» **EXERCISE REQUIREMENTS**
An exact repetition of the data below, without images, is the expected answer.

Extracted data entries:
-------------------------

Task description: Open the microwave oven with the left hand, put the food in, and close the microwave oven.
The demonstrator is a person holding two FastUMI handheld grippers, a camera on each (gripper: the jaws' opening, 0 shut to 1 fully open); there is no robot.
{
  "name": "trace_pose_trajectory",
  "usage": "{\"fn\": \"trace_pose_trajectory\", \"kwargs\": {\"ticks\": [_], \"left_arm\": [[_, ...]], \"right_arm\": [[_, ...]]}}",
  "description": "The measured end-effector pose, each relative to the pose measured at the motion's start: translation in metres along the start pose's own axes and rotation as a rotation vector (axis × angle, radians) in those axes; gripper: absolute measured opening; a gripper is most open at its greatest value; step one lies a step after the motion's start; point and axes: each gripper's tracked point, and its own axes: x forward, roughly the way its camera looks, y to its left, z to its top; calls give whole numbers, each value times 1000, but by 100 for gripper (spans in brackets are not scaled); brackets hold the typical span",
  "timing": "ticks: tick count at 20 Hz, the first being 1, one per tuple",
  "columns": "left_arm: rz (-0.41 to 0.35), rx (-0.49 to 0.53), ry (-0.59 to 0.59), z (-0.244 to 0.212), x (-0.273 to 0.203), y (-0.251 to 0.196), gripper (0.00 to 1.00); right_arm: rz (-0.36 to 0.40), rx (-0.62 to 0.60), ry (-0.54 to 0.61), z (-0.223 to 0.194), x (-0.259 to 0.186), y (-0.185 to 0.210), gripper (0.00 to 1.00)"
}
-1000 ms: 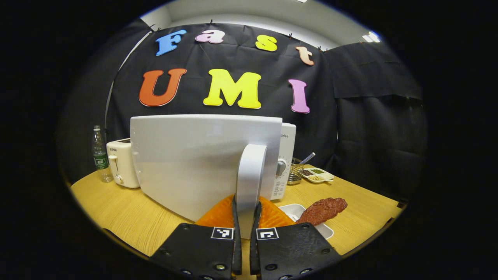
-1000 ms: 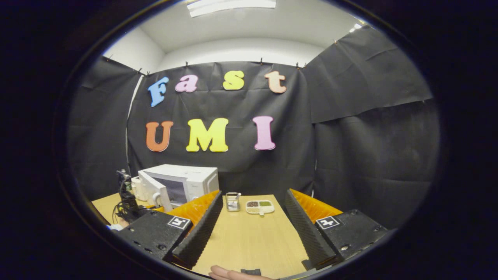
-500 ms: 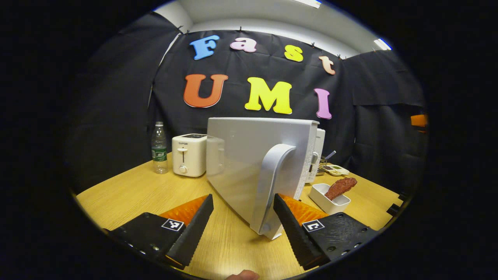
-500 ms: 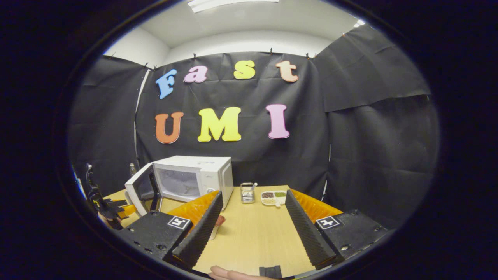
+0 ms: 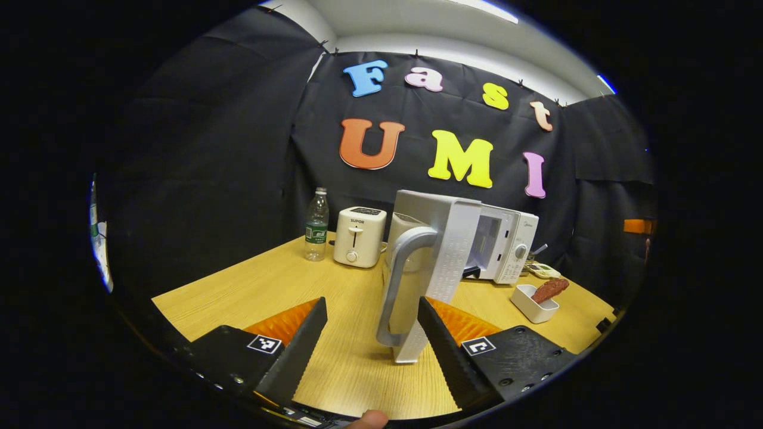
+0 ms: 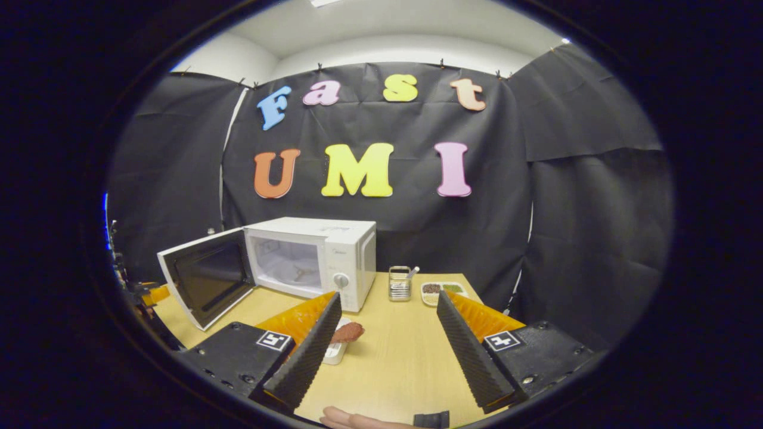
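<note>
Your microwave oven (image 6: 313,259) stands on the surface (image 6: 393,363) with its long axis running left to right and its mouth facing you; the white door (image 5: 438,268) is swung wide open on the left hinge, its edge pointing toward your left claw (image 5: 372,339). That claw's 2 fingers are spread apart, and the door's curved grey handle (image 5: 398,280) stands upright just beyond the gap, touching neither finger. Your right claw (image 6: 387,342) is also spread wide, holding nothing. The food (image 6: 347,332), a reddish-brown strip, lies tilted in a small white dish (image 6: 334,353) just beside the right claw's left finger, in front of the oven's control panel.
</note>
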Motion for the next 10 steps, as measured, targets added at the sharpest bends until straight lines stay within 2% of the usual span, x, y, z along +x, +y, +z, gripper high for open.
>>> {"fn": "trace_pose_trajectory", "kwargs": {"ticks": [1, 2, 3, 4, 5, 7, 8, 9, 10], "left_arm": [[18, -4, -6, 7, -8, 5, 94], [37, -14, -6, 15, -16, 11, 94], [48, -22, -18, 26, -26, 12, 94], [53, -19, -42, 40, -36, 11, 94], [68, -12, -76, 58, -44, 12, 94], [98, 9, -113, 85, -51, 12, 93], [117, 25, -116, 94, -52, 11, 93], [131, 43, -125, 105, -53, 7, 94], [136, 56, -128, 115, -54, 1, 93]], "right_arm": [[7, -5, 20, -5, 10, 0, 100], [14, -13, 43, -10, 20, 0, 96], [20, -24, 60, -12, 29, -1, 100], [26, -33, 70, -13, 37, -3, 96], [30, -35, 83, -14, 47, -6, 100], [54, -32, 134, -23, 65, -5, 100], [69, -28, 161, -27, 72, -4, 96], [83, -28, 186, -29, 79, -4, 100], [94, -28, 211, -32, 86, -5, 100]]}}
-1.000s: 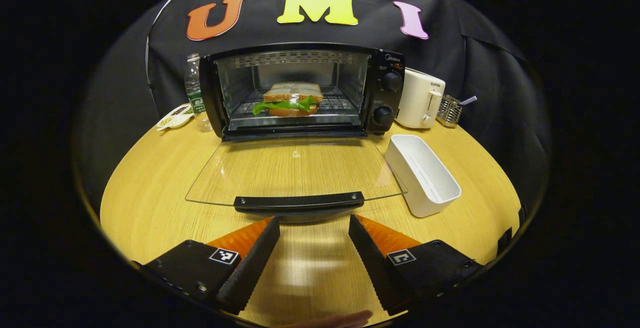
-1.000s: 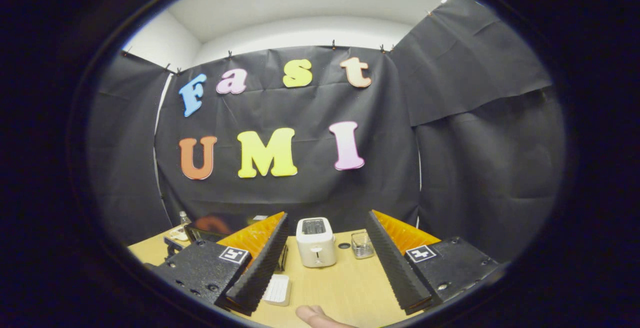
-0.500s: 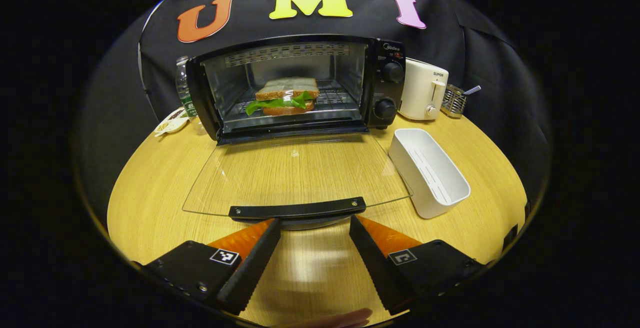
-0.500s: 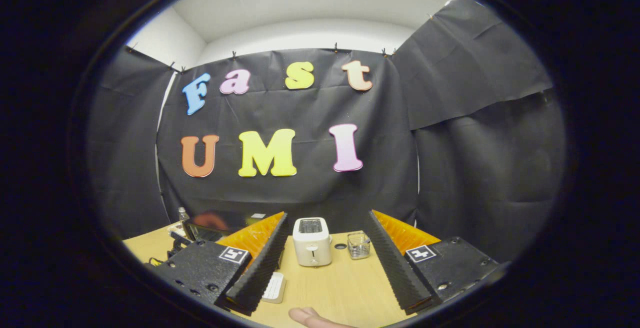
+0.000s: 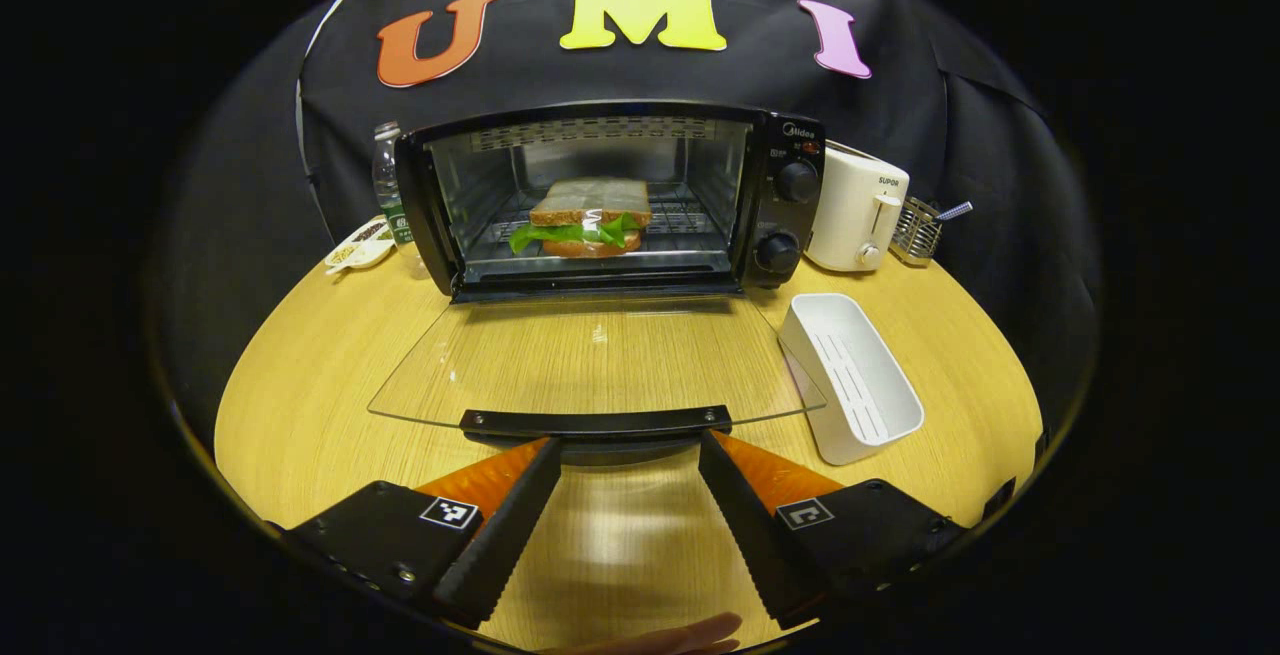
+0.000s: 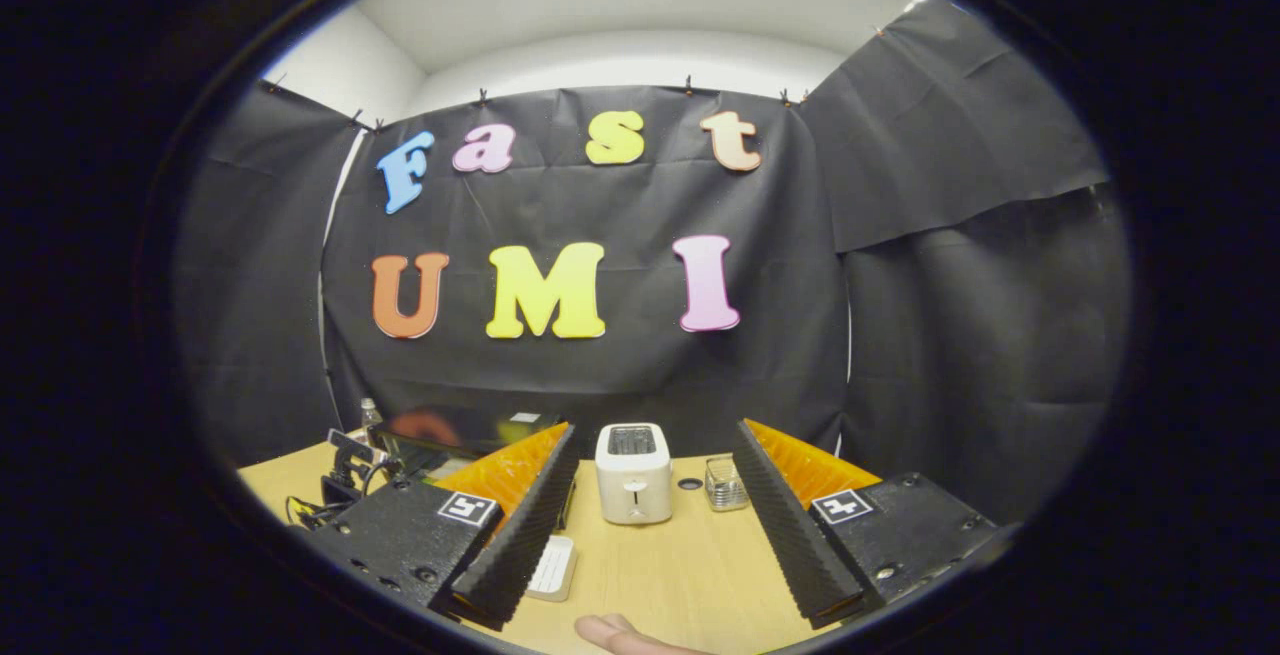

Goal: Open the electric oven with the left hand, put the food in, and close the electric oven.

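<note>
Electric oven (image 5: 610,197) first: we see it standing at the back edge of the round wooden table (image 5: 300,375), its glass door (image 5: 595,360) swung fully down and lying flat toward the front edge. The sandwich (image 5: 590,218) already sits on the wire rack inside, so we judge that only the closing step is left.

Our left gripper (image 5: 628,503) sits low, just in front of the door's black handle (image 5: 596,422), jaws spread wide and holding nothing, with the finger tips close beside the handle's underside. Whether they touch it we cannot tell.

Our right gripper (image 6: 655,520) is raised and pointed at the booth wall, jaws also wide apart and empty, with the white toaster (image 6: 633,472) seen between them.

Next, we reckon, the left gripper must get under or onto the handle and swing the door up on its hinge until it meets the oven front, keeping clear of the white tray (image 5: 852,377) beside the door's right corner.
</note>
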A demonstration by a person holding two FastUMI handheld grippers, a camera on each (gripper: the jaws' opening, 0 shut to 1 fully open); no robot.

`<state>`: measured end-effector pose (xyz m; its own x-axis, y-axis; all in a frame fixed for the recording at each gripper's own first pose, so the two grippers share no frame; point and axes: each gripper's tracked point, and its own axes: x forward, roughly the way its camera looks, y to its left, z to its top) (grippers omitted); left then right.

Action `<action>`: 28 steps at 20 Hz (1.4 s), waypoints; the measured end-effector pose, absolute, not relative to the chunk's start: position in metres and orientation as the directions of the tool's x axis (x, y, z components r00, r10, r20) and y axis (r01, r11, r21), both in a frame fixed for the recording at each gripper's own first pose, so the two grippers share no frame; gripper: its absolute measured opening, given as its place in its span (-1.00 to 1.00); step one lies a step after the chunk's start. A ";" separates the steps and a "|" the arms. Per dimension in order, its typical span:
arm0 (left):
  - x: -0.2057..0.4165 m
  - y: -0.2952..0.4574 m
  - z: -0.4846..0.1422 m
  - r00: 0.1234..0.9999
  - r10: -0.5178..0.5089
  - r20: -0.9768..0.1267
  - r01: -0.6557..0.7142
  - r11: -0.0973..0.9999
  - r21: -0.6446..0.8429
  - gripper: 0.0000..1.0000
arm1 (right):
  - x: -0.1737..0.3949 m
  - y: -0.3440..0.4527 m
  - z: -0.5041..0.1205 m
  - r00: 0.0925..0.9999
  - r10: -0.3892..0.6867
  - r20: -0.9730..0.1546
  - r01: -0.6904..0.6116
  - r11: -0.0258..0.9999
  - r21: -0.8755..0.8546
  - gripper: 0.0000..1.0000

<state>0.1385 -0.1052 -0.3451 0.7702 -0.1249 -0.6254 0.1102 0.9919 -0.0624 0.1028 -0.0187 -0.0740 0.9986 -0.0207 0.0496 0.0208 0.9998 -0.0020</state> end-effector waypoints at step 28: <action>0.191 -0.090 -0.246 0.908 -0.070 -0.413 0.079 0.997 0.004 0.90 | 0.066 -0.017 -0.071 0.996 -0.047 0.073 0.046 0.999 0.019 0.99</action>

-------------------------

» **ANSWER SECTION**
Task description: Open the microwave oven with the left hand, put the food in, and close the microwave oven.
The demonstrator is a person holding two FastUMI handheld grippers, a camera on each (gripper: the jaws' opening, 0 shut to 1 fully open); there is no robot.
{
  "name": "trace_pose_trajectory",
  "usage": "{\"fn\": \"trace_pose_trajectory\", \"kwargs\": {\"ticks\": [_], \"left_arm\": [[_, ...]], \"right_arm\": [[_, ...]]}}",
  "description": "The measured end-effector pose, each relative to the pose measured at the motion's start: translation in metres along the start pose's own axes and rotation as a rotation vector (axis × angle, radians) in those axes; gripper: absolute measured opening; a gripper is most open at its greatest value; step one lies a step after the motion's start; point and axes: each gripper's tracked point, and its own axes: x forward, roughly the way its camera looks, y to its left, z to its top; calls give whole numbers, each value times 1000, but by 100 for gripper (spans in brackets are not scaled); brackets hold the typical span",
  "timing": "ticks: tick count at 20 Hz, the first being 1, one per tuple",
  "columns": "left_arm: rz (-0.41 to 0.35), rx (-0.49 to 0.53), ry (-0.59 to 0.59), z (-0.244 to 0.212), x (-0.273 to 0.203), y (-0.251 to 0.196), gripper (0.00 to 1.00); right_arm: rz (-0.36 to 0.40), rx (-0.62 to 0.60), ry (-0.54 to 0.61), z (-0.223 to 0.194), x (-0.259 to 0.186), y (-0.185 to 0.210), gripper (0.00 to 1.00)"
}
-1000 ms: 
-1000 ms: 
-500 ms: 
-500 ms: 
+0 ms: 
+0 ms: 
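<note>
Your microwave oven (image 6: 313,259) stands on the surface (image 6: 393,363) with its long axis running left to right and its mouth facing you; the white door (image 5: 438,268) is swung wide open on the left hinge, its edge pointing toward your left claw (image 5: 372,339). That claw's 2 fingers are spread apart, and the door's curved grey handle (image 5: 398,280) stands upright just beyond the gap, touching neither finger. Your right claw (image 6: 387,342) is also spread wide, holding nothing. The food (image 6: 347,332), a reddish-brown strip, lies tilted in a small white dish (image 6: 334,353) just beside the right claw's left finger, in front of the oven's control panel.
</note>
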Motion for the next 10 steps, as measured, targets added at the sharpest bends until straight lines stay within 2% of the usual span, x, y, z along +x, +y, +z, gripper high for open.
>>> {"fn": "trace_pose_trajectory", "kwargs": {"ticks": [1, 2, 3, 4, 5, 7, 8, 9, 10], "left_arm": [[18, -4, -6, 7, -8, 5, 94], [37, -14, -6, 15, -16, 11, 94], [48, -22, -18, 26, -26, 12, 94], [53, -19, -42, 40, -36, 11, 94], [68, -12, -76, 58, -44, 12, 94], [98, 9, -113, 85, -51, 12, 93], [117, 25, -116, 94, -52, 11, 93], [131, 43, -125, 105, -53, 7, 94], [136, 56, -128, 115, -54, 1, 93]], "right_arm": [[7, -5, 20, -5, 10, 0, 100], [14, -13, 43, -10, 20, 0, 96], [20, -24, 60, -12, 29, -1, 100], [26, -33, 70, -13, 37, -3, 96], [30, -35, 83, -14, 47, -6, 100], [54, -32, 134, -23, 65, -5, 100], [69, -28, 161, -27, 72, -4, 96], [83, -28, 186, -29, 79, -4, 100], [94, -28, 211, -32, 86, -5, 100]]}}
-1.000s: 
-1.000s: 
-0.500s: 
-0.500s: 
+0.000s: 
+0.000s: 

Goal: Open the electric oven with the left hand, put the food in, and close the electric oven.

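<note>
Electric oven (image 5: 610,197) first: we see it standing at the back edge of the round wooden table (image 5: 300,375), its glass door (image 5: 595,360) swung fully down and lying flat toward the front edge. The sandwich (image 5: 590,218) already sits on the wire rack inside, so we judge that only the closing step is left.

Our left gripper (image 5: 628,503) sits low, just in front of the door's black handle (image 5: 596,422), jaws spread wide and holding nothing, with the finger tips close beside the handle's underside. Whether they touch it we cannot tell.

Our right gripper (image 6: 655,520) is raised and pointed at the booth wall, jaws also wide apart and empty, with the white toaster (image 6: 633,472) seen between them.

Next, we reckon, the left gripper must get under or onto the handle and swing the door up on its hinge until it meets the oven front, keeping clear of the white tray (image 5: 852,377) beside the door's right corner.
</note>
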A demonstration by a person holding two FastUMI handheld grippers, a camera on each (gripper: the jaws' opening, 0 shut to 1 fully open); no robot.

`<state>`: measured end-effector pose (xyz m; its own x-axis, y-axis; all in a frame fixed for the recording at each gripper's own first pose, so the two grippers share no frame; point and axes: each gripper's tracked point, and its own axes: x forward, roughly the way its camera looks, y to its left, z to its top) (grippers omitted); left then right.

Action `<action>`: 28 steps at 20 Hz (1.4 s), waypoints; the measured end-effector pose, absolute, not relative to the chunk's start: position in metres and orientation as the directions of the tool's x axis (x, y, z components r00, r10, r20) and y axis (r01, r11, r21), both in a frame fixed for the recording at each gripper's own first pose, so the two grippers share no frame; gripper: its absolute measured opening, given as its place in its span (-1.00 to 1.00); step one lies a step after the chunk's start. A ";" separates the steps and a "|" the arms. Per dimension in order, its typical span:
arm0 (left):
  - x: -0.2057..0.4165 m
  - y: -0.2952..0.4574 m
  - z: -0.4846..0.1422 m
  - r00: 0.1234..0.9999
  - r10: -0.5178..0.5089
  - r20: -0.9768..0.1267
  - r01: -0.6557..0.7142
  - r11: -0.0973..0.9999
  - r21: -0.6446..0.8429
  - gripper: 0.0000..1.0000
arm1 (right):
  - x: -0.1737..0.3949 m
  - y: -0.3440..0.4527 m
  - z: -0.5041..0.1205 m
  - r00: 0.0925..0.9999
  - r10: -0.3892..0.6867
  - r20: -0.9730..0.1546
  - r01: -0.6904..0.6116
  - r11: -0.0258..0.9999
  - r21: -0.8755..0.8546
  - gripper: 0.0000..1.0000

<state>0.1385 -0.1052 -0.3451 0.7702 -0.1249 -0.6254 0.1102 0.9919 -0.0624 0.1028 -0.0187 -0.0740 0.9986 -0.0207 0.0496 0.0208 0.9998 -0.0020</state> end-effector waypoints at step 28: <action>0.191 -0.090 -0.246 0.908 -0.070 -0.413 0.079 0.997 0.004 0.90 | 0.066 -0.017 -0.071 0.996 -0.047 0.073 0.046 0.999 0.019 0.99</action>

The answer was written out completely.